Star Trek: Discovery (and most of Star Trek) is now available for streaming on Paramount+ in many more markets, as well as on PlutoTV’s free streaming service and other participating streaming services (Star Trek: Discovery’s international plan revealed/Trekcore.com). To my readers, I once again wish you and all of your loved ones good health and strength during the current coronavirus pandemic. The current number of COVID-19 related deaths in the United States is over 780,000 (and over 5 million worldwide) as of this writing, so please wear masks and get vaccinated as soon as possible to prevent infections and protect your loved ones (booster shots are available as well).
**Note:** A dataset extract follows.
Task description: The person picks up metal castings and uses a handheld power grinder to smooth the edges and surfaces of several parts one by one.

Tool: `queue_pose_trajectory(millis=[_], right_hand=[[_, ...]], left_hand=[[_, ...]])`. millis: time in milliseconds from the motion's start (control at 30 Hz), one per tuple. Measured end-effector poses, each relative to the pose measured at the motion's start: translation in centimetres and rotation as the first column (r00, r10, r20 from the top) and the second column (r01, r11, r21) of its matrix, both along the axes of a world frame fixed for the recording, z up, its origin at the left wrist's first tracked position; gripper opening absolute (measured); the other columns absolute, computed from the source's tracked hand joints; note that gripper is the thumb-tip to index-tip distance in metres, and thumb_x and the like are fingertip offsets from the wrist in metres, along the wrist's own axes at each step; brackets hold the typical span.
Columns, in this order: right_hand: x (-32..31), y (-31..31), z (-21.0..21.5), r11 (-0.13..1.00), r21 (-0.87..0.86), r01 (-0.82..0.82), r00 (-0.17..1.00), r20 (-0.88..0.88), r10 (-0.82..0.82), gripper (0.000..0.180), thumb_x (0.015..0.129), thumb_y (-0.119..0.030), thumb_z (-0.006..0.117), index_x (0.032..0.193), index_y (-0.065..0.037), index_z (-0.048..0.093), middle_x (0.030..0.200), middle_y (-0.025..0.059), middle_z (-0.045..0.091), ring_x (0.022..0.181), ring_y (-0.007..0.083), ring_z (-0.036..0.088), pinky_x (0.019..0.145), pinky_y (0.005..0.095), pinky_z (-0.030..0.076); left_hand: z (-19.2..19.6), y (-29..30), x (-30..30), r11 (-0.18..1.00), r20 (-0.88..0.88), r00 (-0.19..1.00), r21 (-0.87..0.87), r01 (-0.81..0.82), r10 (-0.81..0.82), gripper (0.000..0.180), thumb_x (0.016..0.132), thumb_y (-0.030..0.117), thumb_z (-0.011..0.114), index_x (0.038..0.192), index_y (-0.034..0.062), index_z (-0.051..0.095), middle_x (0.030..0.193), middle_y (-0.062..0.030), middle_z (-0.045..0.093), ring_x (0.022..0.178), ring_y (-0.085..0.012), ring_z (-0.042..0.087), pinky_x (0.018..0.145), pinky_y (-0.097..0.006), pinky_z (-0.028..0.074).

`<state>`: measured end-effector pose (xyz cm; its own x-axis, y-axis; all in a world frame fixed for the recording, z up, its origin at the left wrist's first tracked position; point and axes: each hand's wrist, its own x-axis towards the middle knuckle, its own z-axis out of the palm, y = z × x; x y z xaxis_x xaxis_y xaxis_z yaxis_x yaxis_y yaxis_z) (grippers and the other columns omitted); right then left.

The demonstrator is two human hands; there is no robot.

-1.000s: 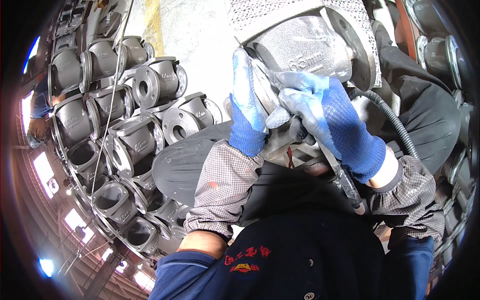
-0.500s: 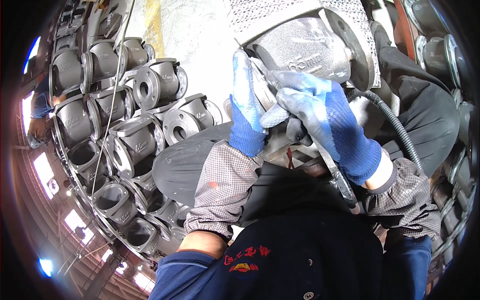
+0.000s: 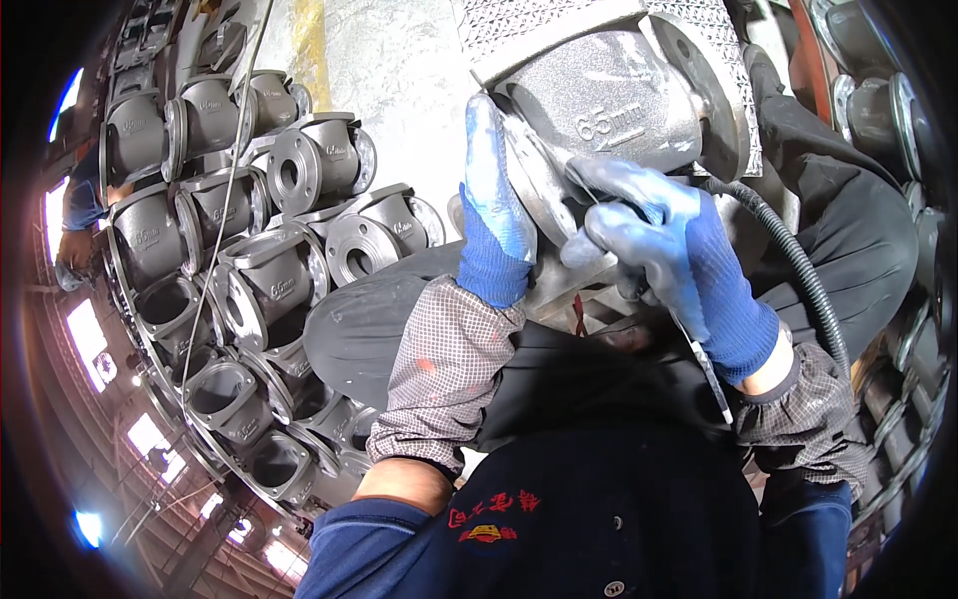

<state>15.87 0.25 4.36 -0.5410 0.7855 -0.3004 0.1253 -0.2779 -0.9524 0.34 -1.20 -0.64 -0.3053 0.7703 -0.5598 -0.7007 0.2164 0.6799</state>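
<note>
My left hand [image 3: 496, 215] is flat against the flange of the casting [image 3: 609, 110], fingers pointing up along its rim and wrapped partly round the edge, bracing rather than clamping. The casting sits in front of me on a patterned pad [image 3: 539, 28], resting toward my lap, its round body up and its flange facing me. My right hand [image 3: 679, 265] is closed round a slim tool [image 3: 699, 354] fed by a black ribbed hose [image 3: 798, 270]; the working tip is hidden under my fingers, so I cannot tell exactly where it meets the metal.

The main risk, as I judge it, is the tip skating off the flange edge toward my left hand, which lies just beside it; thin cloth gloves would give little cover. The casting looks heavy and rounded, and with only an open palm holding it, a hard push could rock it on the pad or roll it onto my legs. The hose curves close by my right wrist and could tug the tool off line if it catches. The stack of castings [image 3: 259, 250] on my left stands near my knee, so a sudden shift could knock into it.
</note>
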Motion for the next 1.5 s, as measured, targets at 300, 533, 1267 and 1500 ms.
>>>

I am attending a funeral this week for a friend lost to COVID, so it’s very real for me. With a bit of Star Trek optimism and medical science, we can persevere through this pandemic.
Live long and prosper!
4 Comments Add yours
The Qowat Milat really bother me. People who wear long robes with hoods and fight with swords — it feels as if Kurtzman is perpetuating Secret Hideout’s obsession with Star Wars by trying to bring Jedi-like characters into Star Trek. The whole thing about how they needed to leave their phasers behind so that they could do this the Qowat Milat way was just really stupid. Phasers have a STUN setting! The nameless additional nun didn’t need to die, nor did the officers of the Credence, because they could have been STUNNED. Shoehorning Star Wars stuff into Star Trek doesn’t make Star Trek better!
Nice to hear from you again, and yes, I have problems with the Qowat Milat as well; not so much the robes or the swords (Klingons have those as well), but they seem to contradict their own philosophy of ‘absolute candor’ in all things. If J’Vini had taken her discovery to the Vulcan/Ni’Var president T’Rina, I’m very sure she would’ve allocated some of that dilithium for J’Vini’s “lost cause.” The murder of a Starfleet officer, as well as a nun from her own order (!) was entirely unnecessary, and felt like false dramatic tension.
That said, I still enjoyed the “B-story” of Gray’s new body; an elegant, Star Trek-style metaphor for a trans person finding their true self.